─── The input ───

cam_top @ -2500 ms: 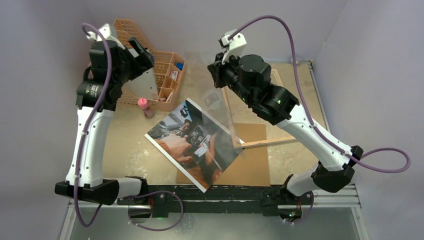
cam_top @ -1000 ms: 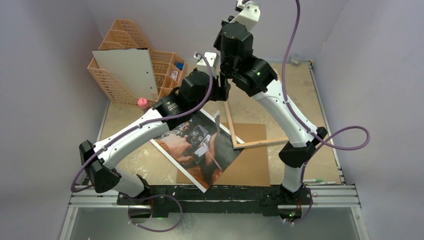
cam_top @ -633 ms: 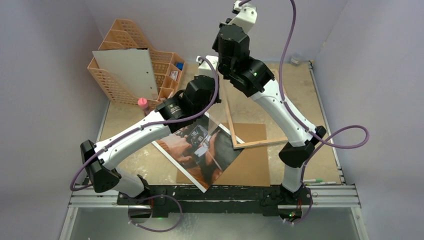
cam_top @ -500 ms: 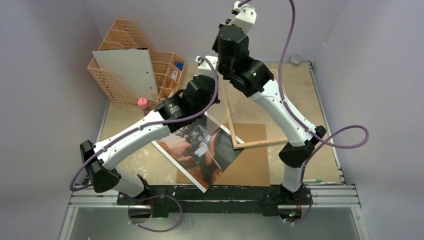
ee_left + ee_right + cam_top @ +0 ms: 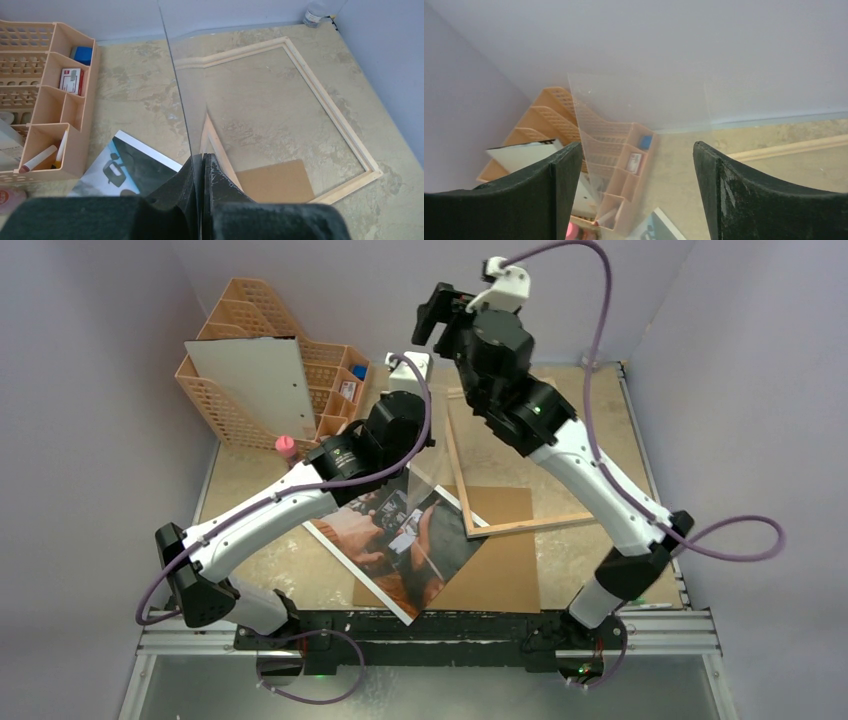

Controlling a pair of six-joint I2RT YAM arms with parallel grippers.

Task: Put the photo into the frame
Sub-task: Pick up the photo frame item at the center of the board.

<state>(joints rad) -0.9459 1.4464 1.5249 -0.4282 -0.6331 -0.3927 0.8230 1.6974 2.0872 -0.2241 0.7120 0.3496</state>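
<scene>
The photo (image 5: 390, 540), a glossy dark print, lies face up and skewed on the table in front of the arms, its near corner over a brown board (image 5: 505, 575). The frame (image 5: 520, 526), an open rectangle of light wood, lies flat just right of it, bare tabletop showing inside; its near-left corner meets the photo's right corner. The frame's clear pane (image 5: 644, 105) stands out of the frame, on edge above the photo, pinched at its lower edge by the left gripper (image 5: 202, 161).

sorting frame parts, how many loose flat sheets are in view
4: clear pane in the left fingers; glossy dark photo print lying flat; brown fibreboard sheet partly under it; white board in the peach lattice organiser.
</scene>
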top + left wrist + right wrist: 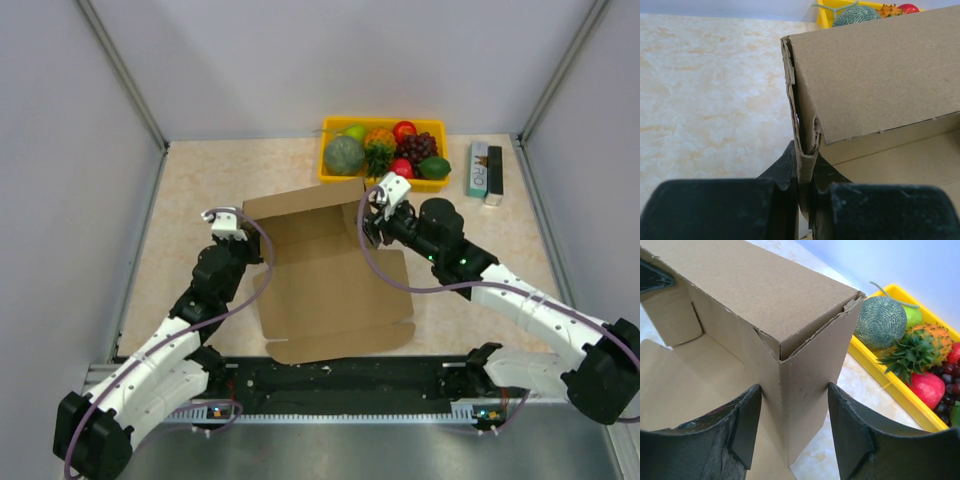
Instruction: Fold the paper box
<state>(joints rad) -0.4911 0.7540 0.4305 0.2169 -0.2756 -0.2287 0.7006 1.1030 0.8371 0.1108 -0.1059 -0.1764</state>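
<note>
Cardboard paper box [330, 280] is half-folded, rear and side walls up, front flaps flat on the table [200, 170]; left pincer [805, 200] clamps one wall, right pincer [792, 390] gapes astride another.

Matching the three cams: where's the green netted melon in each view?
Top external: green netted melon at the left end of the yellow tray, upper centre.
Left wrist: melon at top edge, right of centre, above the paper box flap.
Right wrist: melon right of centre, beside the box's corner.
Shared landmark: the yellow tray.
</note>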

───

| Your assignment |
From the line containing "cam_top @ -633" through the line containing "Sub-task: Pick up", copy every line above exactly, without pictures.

| Result for this exercise |
cam_top @ -633 ms: 
cam_top @ -500 ms: 
ee_left + ee_right + cam_top @ +0 ms: 

Controlling a pair of six-joint I2RT YAM arms with parallel grippers.

Task: Put the photo into the frame
Sub-task: Pick up the photo frame item at the center of the board.

This finishes the exercise.